Technology Notebook

  • Saturday, August 28, 2004 9:00pm
  • Business

Recording industry pushing DualDiscs: Recording companies looking to wring more profits out of music sales are hoping to sell retailers on a new hybrid disc. On one side is standard CD audio; on the other, the enhanced sound, video and other media capabilities of a DVD.

The DualDisc was the focus of a rare united presentation by recording companies at gathering of music retailers this week. It comes at a time when some in the music industry are speculating whether music fans now devalue the 20-year-old CD in the face of the varied content available on DVDs.

Recording companies say the higher quality sound and multimedia data they can put on a DualDisc will produce better value for music fans.

While many labels have experimented with CD releases that included companion DVDs with concert footage, videos or other media, music executives tout the DualDisc as a more convenient and streamlined way to deliver both on a single disc that plays on standard CD and DVD players.

A piece of unreal estate: Bidders interested in their own 6,000-acre paradise may want to consider Treasure Island. It has prime beachfront property, a castle and a volcano.

Just don’t mind the assault robots.

Virtual property is indeed hot, and the online sci-fi game “Project Entropia” has begun accepting real cash bids for the island, part of the fictional planet Calypso.

The winning bidder gets the island along with the ability to tax players who want to hunt or mine on the property. The new owner also can sell 60 island lots worth about 300,000 Project Entropia Dollars – $30,000 in real money.

Released last year by Sweden-based MindArk PE AB, “Project Entropia” encourages gamers to buy and sell virtual items for real cash. About 150,000 people have registered to play. It’s technically free, but players can pay to gain status if they can’t spend 80 hours playing it.

Sounds fishy: California wildlife regulators have issued 14 permits for genetically engineered species since the state became the only one to require such licensing.

Their lone rejection was a proposal to market a fluorescent zebra fish – the nation’s first transgenic pet, now sold under the brand name GloFish everywhere except in California.
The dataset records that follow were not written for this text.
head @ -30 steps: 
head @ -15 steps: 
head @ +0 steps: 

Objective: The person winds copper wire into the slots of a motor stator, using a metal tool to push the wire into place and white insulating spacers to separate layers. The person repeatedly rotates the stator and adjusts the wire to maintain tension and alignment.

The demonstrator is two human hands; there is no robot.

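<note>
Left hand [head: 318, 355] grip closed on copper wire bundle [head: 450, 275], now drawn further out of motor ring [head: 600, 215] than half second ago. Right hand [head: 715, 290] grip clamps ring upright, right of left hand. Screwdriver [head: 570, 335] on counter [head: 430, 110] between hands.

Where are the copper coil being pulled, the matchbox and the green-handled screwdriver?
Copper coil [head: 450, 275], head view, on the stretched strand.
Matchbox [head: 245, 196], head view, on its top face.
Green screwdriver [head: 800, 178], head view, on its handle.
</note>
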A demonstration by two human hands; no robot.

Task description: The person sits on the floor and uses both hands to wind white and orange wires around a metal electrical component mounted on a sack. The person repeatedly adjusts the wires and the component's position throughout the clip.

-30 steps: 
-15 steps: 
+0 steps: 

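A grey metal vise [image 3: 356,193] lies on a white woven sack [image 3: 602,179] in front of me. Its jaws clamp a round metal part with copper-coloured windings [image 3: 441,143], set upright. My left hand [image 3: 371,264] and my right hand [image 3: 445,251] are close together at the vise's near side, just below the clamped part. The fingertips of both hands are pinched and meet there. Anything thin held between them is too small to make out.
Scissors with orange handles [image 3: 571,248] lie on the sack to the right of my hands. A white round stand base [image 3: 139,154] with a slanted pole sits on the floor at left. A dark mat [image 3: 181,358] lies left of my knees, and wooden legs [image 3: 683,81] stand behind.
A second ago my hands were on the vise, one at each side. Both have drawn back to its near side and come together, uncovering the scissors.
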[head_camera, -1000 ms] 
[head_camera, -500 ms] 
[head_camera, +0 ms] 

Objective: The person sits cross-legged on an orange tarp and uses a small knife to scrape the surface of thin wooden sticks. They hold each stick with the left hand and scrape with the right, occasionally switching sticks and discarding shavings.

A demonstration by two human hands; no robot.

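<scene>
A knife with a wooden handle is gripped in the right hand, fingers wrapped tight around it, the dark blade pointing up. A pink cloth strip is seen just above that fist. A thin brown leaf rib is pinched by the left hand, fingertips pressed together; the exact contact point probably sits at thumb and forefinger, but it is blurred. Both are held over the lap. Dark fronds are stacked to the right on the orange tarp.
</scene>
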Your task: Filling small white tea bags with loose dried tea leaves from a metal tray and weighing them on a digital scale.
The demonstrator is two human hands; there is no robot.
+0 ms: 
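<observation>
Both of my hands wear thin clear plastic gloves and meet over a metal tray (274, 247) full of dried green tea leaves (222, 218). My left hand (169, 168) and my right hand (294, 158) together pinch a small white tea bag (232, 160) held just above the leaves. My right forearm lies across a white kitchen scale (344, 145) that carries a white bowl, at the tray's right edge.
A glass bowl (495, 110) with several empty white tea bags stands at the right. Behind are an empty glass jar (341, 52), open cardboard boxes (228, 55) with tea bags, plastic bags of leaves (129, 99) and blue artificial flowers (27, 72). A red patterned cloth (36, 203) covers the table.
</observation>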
Even there, the Fish and Game Commission reversed its earlier, outright rejection, voting in April to seek a new recommendation from experts.

Compliance with California’s law has been “adequate,” with only one known violation, according to the report prepared for a commission meeting this week.

A Sacramento aquarium store was found to be selling green fluorescent transgenic Japanese rice fish, also known as medaka, about a month after the regulations took effect in May 2003. Ipon being told of the new regulation, the report says, the manager allowed the fish to be destroyed.

Of the 14 permits approved by the commission, 13 were for biomedical research mostly at California universities or institutes. The last one went to a company that provides transgenic zebra fish and tilapia to research and pharmaceutical facilities.

In addition to those two fish, licenses have been issued to experiment with biotech African clawed frogs, Axolotyl salamanders, Japanese medaka, Dwarf Gourami, Gilthead sea bream, rainbow trout, African cichlids, and Threespine stickleback.

Send her no flowers: She needs to be coddled with sweet talk and pampered with gifts, but you’ll never see her in the flesh. A Hong Kong company has developed a “virtual girlfriend” for new cellphones with video capability.

Artificial Life Inc.’s electronic love interest – sort of a Tamagotchi for adults – will appear as an animated figure on a telephone screen and respond by voice to text messages you send.

But she’ll require a lot of attention, involving virtual flowers and diamonds, company spokeswoman Ada Fong said. Though gifts are nothing but data, suitors will have to pay cold, hard cash.

Fong said prices have yet to be determined.

If she’s neglected, “she’ll be unhappy and she won’t talk to you,” Fong added.

Calling the game “suitable for all ages,” Fong said the game won’t allow sexual interaction.

Artificial Life hopes to launch the service in the English, Japanese and Korean languages in late November, though no wireless operator has yet to agree to offer it. The company also hopes to develop a virtual boyfriend by early next year.